## WORK TO BE COMPLETED
Every line of the listing must be repeated exactly.
● ● ● ●
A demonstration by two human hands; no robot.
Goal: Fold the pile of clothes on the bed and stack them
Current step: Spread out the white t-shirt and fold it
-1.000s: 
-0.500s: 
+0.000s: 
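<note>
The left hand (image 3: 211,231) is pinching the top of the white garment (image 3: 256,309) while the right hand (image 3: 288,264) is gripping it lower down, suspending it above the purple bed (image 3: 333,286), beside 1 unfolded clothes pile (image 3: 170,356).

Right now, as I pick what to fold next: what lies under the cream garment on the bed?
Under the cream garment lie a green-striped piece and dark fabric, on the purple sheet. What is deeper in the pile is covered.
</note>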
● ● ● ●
## WRITTEN ANSWER
A demonstration by two human hands; no robot.
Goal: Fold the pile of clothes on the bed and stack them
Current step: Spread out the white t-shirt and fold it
-1.000s: 
-0.500s: 
+0.000s: 
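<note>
The left hand (image 3: 211,231) is pinching the top of the white garment (image 3: 256,309) while the right hand (image 3: 288,264) is gripping it lower down, suspending it above the purple bed (image 3: 333,286), beside 1 unfolded clothes pile (image 3: 170,356).

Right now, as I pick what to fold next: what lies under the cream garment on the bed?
Under the cream garment lie a green-striped piece and dark fabric, on the purple sheet. What is deeper in the pile is covered.
</note>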

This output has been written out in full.